General introduction to FreeSAS

FreeSAS is a Python package with small angles scattering tools in a MIT type license.

Introduction

FreeSAS has been write as a re-implementation of some ATSAS parts in Python for a better integration in the BM29 ESRF beam-line processing pipelines. It provides functions to read SAS data from pdb files and to handle them. Parts of the code are written in Cython and parallelized to speed-up the execution.

FreeSAS code is available on Github at https://github.com/kif/freesas .

Installation

As most Python packages:

git clone https://github.com/kif/freesas
pip install -r requirements
pip install .

Usage

Freesas as a library

Here are presented some basics way to use FreeSAS as a library. Some abbreviations:

  • DA = Dummy Atom
  • DAM = Dummy Atoms Model
  • NSD = Normalized Spatial Discrepancy

The SASModel class

This class allows to manipulate a DAM and to do some operations on it as it is presented here.

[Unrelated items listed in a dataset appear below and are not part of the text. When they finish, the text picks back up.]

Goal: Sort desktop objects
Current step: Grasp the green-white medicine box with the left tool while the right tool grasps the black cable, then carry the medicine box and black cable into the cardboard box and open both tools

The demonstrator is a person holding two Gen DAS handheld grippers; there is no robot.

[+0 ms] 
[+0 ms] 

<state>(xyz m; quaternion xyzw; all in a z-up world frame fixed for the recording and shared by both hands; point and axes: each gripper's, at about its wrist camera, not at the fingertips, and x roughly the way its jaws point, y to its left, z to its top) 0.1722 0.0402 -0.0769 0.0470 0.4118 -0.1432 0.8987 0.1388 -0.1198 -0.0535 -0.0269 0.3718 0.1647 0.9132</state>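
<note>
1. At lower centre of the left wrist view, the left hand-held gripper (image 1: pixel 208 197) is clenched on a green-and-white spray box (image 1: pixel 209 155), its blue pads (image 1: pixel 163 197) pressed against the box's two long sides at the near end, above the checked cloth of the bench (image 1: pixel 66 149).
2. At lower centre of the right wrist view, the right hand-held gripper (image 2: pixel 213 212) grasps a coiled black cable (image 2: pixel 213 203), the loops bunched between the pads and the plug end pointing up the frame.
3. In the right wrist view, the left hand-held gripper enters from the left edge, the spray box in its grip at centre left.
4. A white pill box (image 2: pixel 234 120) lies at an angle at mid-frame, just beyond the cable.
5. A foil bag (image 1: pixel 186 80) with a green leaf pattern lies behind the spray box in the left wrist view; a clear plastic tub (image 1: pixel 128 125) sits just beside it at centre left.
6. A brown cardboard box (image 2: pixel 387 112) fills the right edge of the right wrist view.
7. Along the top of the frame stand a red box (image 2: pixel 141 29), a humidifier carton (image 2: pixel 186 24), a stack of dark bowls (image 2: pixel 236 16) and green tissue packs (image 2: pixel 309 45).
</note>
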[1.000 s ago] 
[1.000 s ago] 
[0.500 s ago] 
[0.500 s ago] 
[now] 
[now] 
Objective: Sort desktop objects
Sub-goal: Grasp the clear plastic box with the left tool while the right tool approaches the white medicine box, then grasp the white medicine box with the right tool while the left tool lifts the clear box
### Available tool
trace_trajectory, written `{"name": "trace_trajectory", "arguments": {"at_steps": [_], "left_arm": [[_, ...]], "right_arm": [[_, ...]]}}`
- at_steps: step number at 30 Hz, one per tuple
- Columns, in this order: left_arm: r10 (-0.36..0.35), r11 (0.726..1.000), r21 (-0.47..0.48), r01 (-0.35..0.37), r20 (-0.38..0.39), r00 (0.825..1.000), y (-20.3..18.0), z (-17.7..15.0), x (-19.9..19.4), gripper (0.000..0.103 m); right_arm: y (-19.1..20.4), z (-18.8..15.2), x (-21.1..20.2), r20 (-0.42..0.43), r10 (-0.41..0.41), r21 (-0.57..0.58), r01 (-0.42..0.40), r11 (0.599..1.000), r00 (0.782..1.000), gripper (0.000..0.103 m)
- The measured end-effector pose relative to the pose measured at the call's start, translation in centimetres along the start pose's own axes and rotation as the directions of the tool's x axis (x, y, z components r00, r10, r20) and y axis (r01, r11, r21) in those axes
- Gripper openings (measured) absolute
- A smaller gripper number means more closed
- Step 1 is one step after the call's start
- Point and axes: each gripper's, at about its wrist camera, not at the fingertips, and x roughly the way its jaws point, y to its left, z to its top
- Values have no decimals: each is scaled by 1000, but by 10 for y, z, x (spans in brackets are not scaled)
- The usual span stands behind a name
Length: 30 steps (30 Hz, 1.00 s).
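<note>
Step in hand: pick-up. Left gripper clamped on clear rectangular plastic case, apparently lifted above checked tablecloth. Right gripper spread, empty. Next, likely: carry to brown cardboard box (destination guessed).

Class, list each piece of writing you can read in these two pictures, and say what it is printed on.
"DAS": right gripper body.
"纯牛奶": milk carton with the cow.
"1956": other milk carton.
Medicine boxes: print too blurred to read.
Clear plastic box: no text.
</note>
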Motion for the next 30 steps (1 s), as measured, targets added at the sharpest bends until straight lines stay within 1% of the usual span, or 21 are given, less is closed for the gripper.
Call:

First, the method SASModel.read() can be used to read a pdb file containing data of a DAM :

from freesas.model import SASModel
model1 = SASModel()                #create SASModel class object
model1.read("dammif-01.pdb")       #read the pdb file
#these 2 lines can be replaced by model1 = SASModel("dammif-01.pdb")
print model1.header                #print pdb file content
print model1.atoms                 #print dummy atoms coordinates
print model1.rfactor               #print R-factor of the DAM

Some informations are extracted of the model atoms coordinates:

  • fineness : average distance between a DA and its first neighbours
  • radius of gyration
  • Dmax : DAM diameter, maximal distance between 2 DA of the DAM
  • center of mass
  • inertia tensor
  • canonical parameters : 3 parameters of translation and 3 euler angles, define the transformation to applied to the DAM to put it on its canonical position (center of mass at the origin, inertia axis aligned with coordinates axis)
print model1.fineness          #print the DAM fineness
print model1.Rg                #print the DAM radius of gyration
print model1.Dmax              #print the DAM diameter
model1.centroid()              #calculate the DAM center of mass
print model1.com
model1.inertiatensor()         #calculate the DAM inertiatensor
print model1.inertensor
model1.canonical_parameters()  #calculate the DAM canonical_parameters
print model1.can_param

Other methods of the class for transformations and NSD calculation:

param1 = model1.can_param           #parameters for the transformation
symmetry = [1,1,1]                  #symmetry for the transformation
model1.transform(param1, symmetry)
#return DAM coordinates after the transformation

model2 = SASModel("dammif-02.pdb") #create a second SASModel
model2.canonical_parameters()
atoms1 = model1.atoms
atoms2 = model2.atoms
model1.dist(model2, atoms1, atoms2)#calculate the NSD between models

param2 = model2.can_param
symmetry = [1,1,1]
model1.dist_after_movement(param2, model2, symmetry)
#calculate the NSD, first model on its canonical position, second
#model after a transformation with param2 and symmetry

The AlignModels class

This other class contains lot of tools to align several DAMs, using the SASModel class presented before.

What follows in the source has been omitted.